I want to start off by saying that I have not done thorough testing on these tweaks, they have only been obvserved performance gains from running spamassassin in debug mode and then testing the performance against a known spam message (cat known-spam.msg | spamassassin -D).
I will try and explain some of the configuration options the best I can... Most of them are explained in good detail in the SpamAssassin docs, but sometimes you don't get all the settings with a default install.
First off we use bayes and auto_learn.
use_bayes 1
Bayes just makes sense... Even if it is server wide... You would be surprised at how accurate it is. You have to wait for the seeds to fill up (200 ham 200 spam), but once it has a good starting database you will be all set.
auto_learn 1
Auto_learn is great because it consults the auto_learn repository early on in the scan process, so some of our quickest scans normally occur from a hit on auto_learn. (in the 0.4 range sometimes)
use_pyzor 1
Previous I had said that I hadn't been using pyzor due to some performance problems we had seen in testing. It was recently realized that pyzor does infact work properly. Our test message was the reason why our pyzor seemed to be failing. Apparently there is a bug in the pyzor mail routine that causes pyzor to crash out giving an error on certain formats of mail messages. As a weird coincidence, we were using one of these messages as our test message for debugging spamassassin's performance. We have since turned pyzor back on for our scanning needs.
As an aside with regard to both razor and pyzor, you should make sure that they are hitting the correct servers. Pyzor recently moved to different IPs... So you should occassionally run `pyzor discover` to get the new servers from pyzor. Razor also has the same thing by running `razor-admin -discover`.
dns_available yes
This setting is really funny. SpamAssassin actually does an MX lookup on 13 "major" sites on the internet (google, yahoo, etc...) and if a response is received SpamAssassin determines that DNS is available for doing additional lookups. By setting this to "yes" it skips that check and automatically assumes that DNS is available. Since we run a dedicate DNS machine in the same vlan as the spamassassin server if they can't talk to each other, I have bigger problems to deal with.

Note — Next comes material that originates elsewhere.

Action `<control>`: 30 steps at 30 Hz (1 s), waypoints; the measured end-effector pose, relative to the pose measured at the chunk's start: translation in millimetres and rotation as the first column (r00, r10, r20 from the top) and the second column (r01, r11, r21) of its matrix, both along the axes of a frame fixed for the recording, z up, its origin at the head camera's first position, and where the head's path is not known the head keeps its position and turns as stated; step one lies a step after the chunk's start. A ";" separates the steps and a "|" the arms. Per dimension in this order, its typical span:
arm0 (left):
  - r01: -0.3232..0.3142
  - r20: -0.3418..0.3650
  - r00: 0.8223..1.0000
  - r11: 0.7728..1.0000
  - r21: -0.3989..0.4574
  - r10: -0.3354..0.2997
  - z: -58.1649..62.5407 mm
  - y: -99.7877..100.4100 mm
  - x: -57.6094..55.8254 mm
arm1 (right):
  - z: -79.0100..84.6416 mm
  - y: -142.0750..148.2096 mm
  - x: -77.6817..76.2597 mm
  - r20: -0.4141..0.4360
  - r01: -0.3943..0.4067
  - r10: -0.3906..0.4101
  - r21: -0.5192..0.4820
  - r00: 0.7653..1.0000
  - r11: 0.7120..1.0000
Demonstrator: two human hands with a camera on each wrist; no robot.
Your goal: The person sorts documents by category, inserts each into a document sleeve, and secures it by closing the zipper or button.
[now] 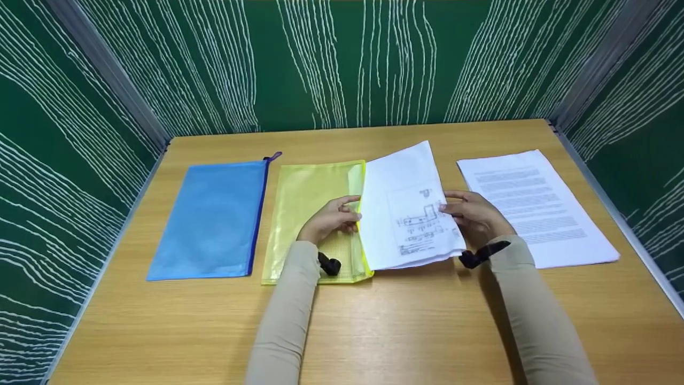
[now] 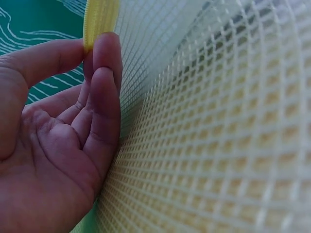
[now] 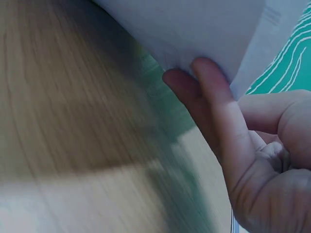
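At the left of the wooden table [image 1: 406,331], a blue pouch [image 1: 214,219] is laid flat, its right side edged by a dark purple zip [image 1: 260,219] with a pull tab at the far corner. Just to its right a yellow mesh pouch [image 1: 304,208] is placed, its right side bordered by a yellow zip edge [image 2: 100,19]. This edge is pinched between the thumb and fingers of the left hand [image 1: 334,218]. Against the zip edge, to the right, folded sheets [image 1: 398,187] bearing a line drawing are held raised and tilted; whether their left margin is inside the pouch cannot be told. Their right margin is clamped between the thumb and fingers of the right hand [image 1: 477,215]. At the far right, partly hidden by that hand, printed pages [image 1: 523,195] are laid flat. The table is bounded by green walls [image 1: 347,64] marked with white lines.
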State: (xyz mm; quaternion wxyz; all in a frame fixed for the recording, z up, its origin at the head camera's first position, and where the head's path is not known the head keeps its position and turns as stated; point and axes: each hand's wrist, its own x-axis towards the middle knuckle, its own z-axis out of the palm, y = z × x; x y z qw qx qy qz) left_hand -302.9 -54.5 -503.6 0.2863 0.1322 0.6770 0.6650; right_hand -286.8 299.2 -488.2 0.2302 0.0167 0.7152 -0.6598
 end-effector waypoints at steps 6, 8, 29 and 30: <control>-0.017 0.014 1.000 1.000 -0.001 0.017 1.2 1.8 0.6 | -1.7 -3.9 -0.2 -0.006 0.016 -0.016 0.014 1.000 1.000; -0.032 0.014 0.999 0.999 -0.004 0.032 1.0 2.5 1.2 | -2.3 -5.3 0.3 0.005 0.020 -0.020 0.017 1.000 1.000; -0.049 0.018 0.999 0.998 -0.027 0.049 -1.6 4.2 0.6 | 1.5 -1.8 5.8 0.113 -0.092 0.098 -0.054 0.989 0.994; -0.048 0.017 0.999 0.998 -0.029 0.049 -1.7 4.2 0.6 | 1.2 -1.1 6.4 0.113 -0.096 0.102 -0.056 0.988 0.994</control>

dcc_dccifd_path /var/dcc/dccifd
This directive tells SpamAssassin where to find the socket file for communication to the dccifd daemon. This daemon is used to communicate with DCC servers as well as to report high scoring spam to the dcc network. I am a stickler for forking processes and the overhead it creates, so I try to avoid it where ever I can. Plus we run our own local DCC server, so that helps a lot too. (And no that doesn't help our performance as much as you think, even though our server is local it can't handle all the dcc requests and some end up being sent to anonymous dcc servers anyways.) By setting this, SpamAssassin will use dccifd instead of dccproc.
rbl_timeout 10
This setting is a little funky... Basically it works as an average to determine when it should consider rbl responses as late. It works on a sliding scale based on the number of queries total left to complete and the timeout value provided. The default is 15 seconds, I changed this to 10 and really wasn't sure I saw any performance increase, but I also didn't notice any decrease. I think this mainly helps when a RBL isn't reachable.
razor_timeout 5
Default is 10 seconds. I set this to 5 because I am willing to take a hit on not having something scanned by razor rather than letting it get passed through because spamassassin didn't scan it in the correct amount of time (by default spamc will wait for a response for 30 seconds and then send the message along unchecked).
pyzor_timeout 5
Default is 10 seconds. Again... Same as razor.
check_mx_attempts 1
This one is cut and dry. SpamAssassin checks the From: address and strips off the username@ and checks domain.com for a valid MX record. For some reason (and I really don't understand why) but the default is to check twice. While I am a forgiving person, if your DNS server doesn't respond the first time I ask it about an MX record... Well... I think you have other problems... And I shouldn't waste my time giving you the benefit of the doubt.
One last thing before we go... if you run spamd as a user (in my case I run it is as the user spamd), be CERTAIN the user has a valid home directory. SpamAssassin requires a writable location to write it's baysian databases as well as its autolearn databases. Without this directory SpamAssassin will be slower, and will not be able to accurately detect spam.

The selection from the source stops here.